- TASK
Look for "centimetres" in each line of the entries, and return the matching lines.

[Records from a data collection]

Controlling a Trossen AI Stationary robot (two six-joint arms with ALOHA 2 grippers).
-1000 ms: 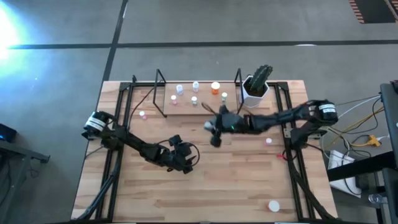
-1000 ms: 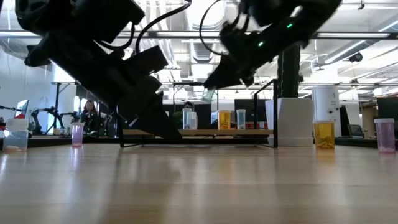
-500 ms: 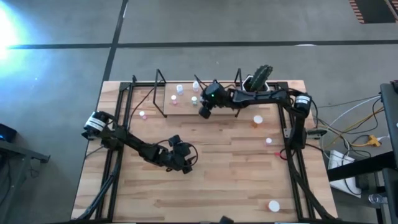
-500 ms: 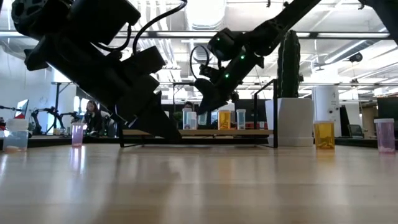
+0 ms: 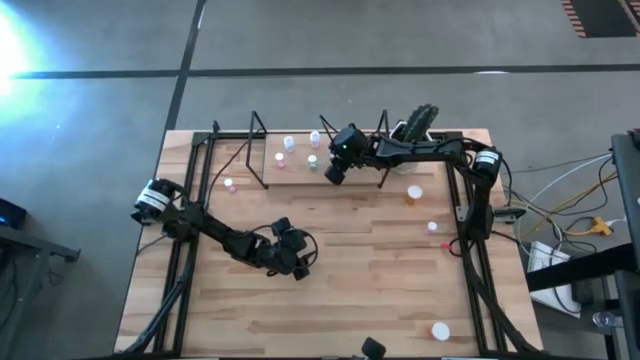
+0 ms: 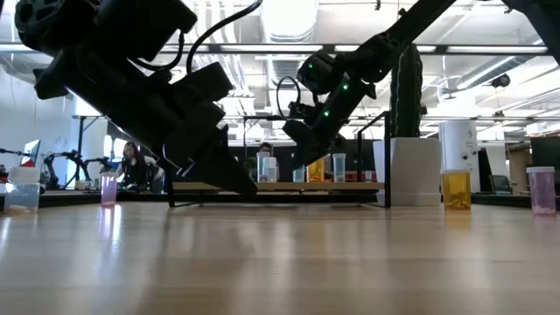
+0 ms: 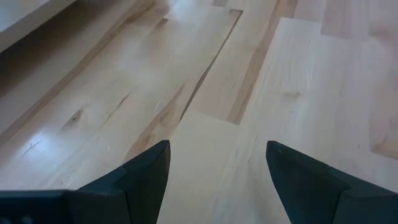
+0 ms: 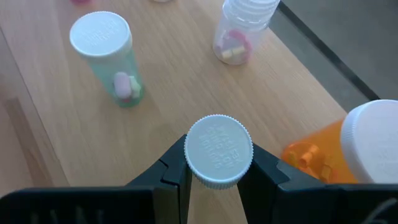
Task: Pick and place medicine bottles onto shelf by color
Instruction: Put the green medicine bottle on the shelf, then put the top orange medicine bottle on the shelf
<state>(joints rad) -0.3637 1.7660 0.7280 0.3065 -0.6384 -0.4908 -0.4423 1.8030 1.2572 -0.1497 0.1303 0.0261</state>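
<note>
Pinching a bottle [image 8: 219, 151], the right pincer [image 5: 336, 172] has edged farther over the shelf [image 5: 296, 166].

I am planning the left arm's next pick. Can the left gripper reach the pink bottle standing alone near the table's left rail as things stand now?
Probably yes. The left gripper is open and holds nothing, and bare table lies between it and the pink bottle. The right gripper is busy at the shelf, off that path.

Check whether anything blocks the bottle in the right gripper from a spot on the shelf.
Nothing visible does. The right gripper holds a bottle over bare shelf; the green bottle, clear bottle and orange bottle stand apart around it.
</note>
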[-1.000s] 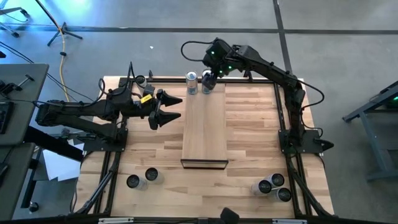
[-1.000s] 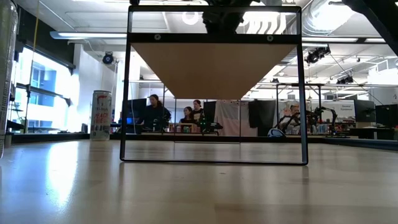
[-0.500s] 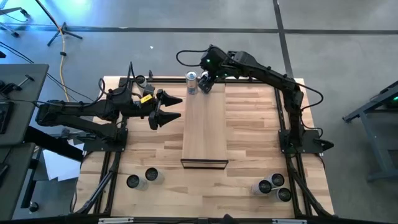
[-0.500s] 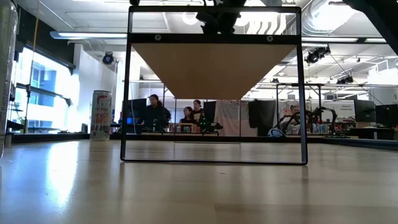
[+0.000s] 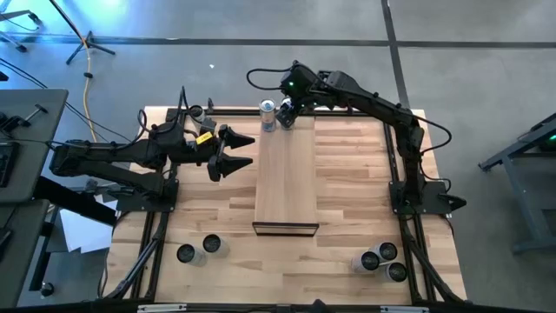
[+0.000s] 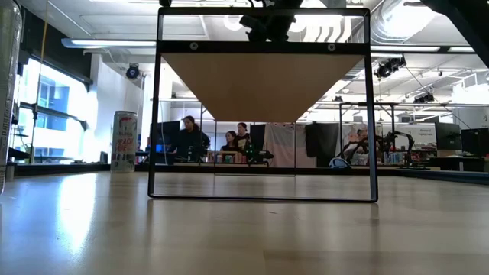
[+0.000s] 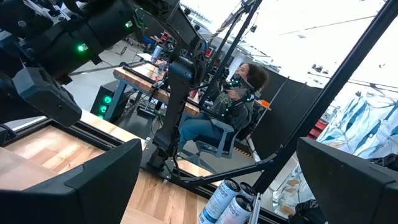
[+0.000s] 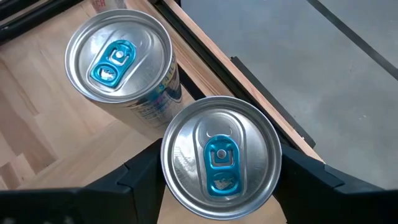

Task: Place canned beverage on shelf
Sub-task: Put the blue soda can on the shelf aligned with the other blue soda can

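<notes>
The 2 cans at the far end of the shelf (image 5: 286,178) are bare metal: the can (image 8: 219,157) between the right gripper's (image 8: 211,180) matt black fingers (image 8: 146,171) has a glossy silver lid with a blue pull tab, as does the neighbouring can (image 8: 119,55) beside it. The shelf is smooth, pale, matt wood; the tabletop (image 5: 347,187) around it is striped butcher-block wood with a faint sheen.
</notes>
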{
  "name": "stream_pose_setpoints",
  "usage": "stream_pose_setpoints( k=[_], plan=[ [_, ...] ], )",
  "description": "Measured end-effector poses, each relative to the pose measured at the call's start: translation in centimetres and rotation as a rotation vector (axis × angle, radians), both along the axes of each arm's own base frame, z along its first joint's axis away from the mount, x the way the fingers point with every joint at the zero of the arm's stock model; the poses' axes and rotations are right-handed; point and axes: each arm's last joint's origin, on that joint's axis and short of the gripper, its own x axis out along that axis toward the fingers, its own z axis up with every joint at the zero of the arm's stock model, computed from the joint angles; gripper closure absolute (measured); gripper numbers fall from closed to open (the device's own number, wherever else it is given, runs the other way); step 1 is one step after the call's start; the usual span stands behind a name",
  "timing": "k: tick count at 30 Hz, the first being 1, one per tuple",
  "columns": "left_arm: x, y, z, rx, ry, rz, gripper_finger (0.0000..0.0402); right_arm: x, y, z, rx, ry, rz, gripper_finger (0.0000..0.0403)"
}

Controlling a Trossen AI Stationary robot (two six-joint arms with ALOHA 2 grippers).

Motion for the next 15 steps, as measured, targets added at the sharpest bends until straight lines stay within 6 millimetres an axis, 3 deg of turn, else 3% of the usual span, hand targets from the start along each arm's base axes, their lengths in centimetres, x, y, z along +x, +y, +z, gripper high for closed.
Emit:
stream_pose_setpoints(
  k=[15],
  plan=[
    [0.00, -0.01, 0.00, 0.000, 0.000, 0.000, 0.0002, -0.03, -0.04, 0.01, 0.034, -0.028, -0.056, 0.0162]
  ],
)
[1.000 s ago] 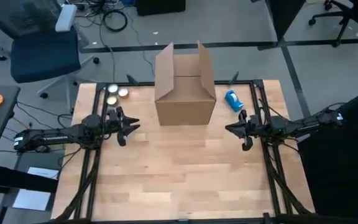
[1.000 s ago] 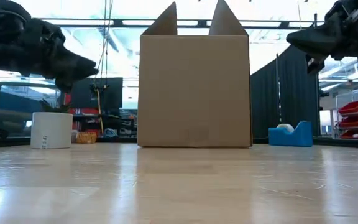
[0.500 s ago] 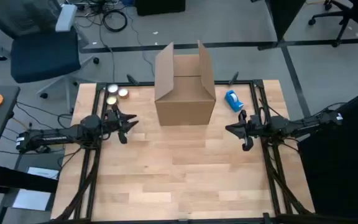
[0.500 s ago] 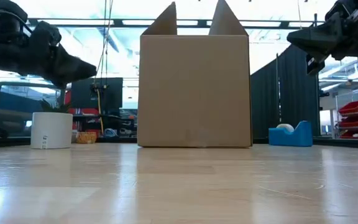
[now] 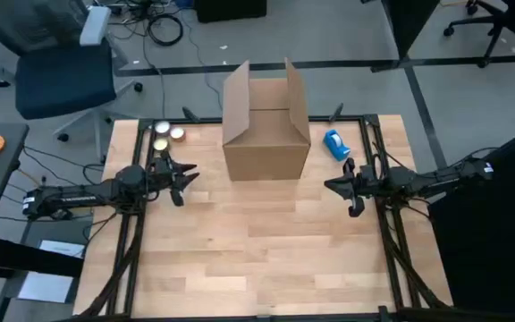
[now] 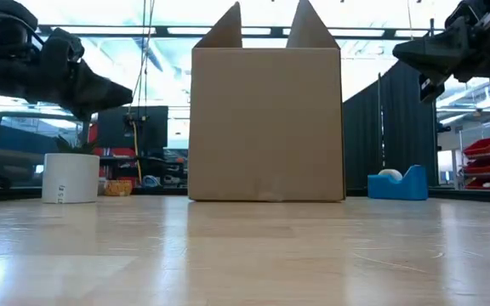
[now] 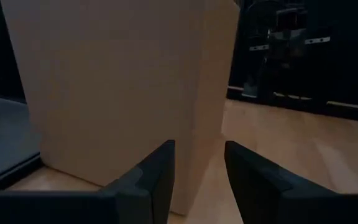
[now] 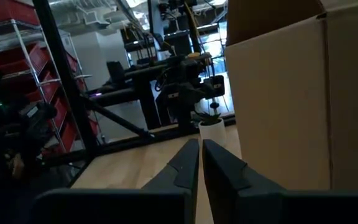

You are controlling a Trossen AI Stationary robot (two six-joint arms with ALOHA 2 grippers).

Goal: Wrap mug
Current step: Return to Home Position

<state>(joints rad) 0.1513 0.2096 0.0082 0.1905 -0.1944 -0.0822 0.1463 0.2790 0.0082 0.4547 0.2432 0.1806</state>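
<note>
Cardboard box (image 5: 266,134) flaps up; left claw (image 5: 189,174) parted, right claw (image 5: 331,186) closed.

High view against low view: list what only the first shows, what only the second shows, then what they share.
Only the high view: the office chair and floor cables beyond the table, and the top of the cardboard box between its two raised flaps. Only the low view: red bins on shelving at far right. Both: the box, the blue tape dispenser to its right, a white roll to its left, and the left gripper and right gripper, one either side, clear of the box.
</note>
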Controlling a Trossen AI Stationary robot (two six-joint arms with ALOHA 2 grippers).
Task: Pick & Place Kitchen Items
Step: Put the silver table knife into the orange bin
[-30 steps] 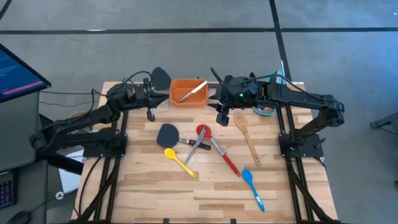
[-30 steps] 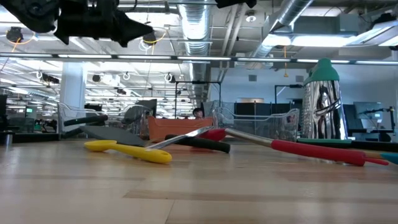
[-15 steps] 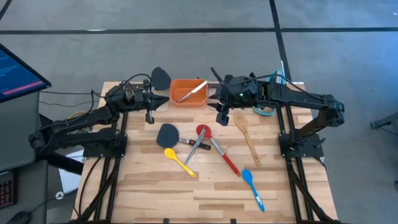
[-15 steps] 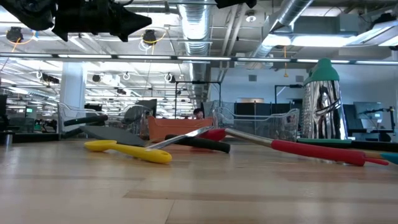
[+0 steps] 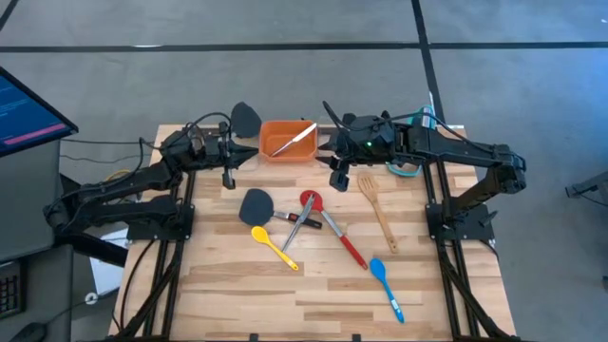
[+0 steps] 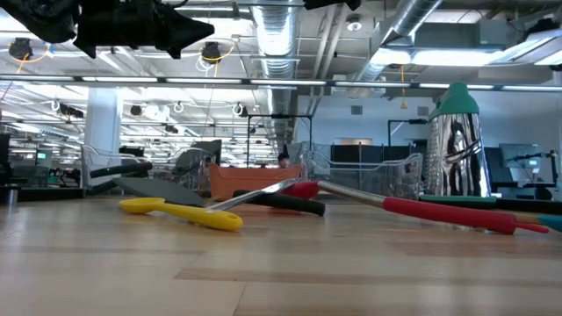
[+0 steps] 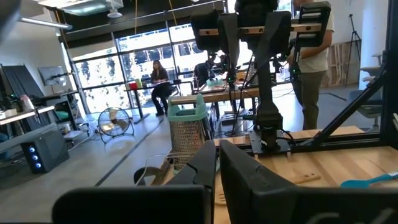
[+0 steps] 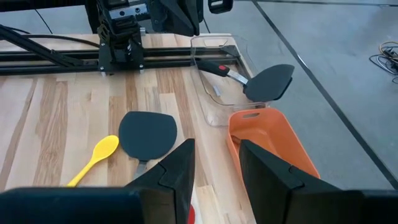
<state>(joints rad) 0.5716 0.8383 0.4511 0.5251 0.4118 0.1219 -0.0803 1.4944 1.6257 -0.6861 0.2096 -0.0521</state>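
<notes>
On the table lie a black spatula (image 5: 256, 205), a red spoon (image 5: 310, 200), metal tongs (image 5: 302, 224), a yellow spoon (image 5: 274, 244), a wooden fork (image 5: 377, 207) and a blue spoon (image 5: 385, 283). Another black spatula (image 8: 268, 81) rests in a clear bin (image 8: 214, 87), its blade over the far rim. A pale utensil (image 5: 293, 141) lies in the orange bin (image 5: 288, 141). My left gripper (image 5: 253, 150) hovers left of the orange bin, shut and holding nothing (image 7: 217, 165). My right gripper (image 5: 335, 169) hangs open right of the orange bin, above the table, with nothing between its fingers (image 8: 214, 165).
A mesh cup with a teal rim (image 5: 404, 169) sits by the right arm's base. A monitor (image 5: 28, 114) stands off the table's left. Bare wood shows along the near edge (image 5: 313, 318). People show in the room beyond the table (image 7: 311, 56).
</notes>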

- EXERCISE RESULT
  "description": "Measured end-effector poses, each relative to the pose measured at the call's start: translation in centimetres and rotation as a rotation vector (axis × angle, radians), both along the axes of each arm's own base frame, z along its first joint's axis away from the mount, x the way the fingers point with every joint at the zero of the arm's stock model; the poses' axes and rotations are right-handed; point and axes: each arm's last joint's origin, on that joint's axis and short of the gripper, its own x axis out along that axis toward the fingers, its own z axis up with every joint at the zero of the arm's stock model, computed from the joint angles; gripper closure absolute (measured); gripper numbers fall from closed to open (the device's own number, wherever else it is given, runs the other way); step 1 is one step after the call's start; the usual span stands behind a name",
Motion for the next 15 steps, as measured, targets added at the sharpest bends until straight lines stay within 6 millimetres an axis, 3 deg of turn, else 3% of the usual span, hand targets from the start along each arm's base axes, their lengths in centimetres, x, y, z along +x, +y, +z, gripper high for closed.

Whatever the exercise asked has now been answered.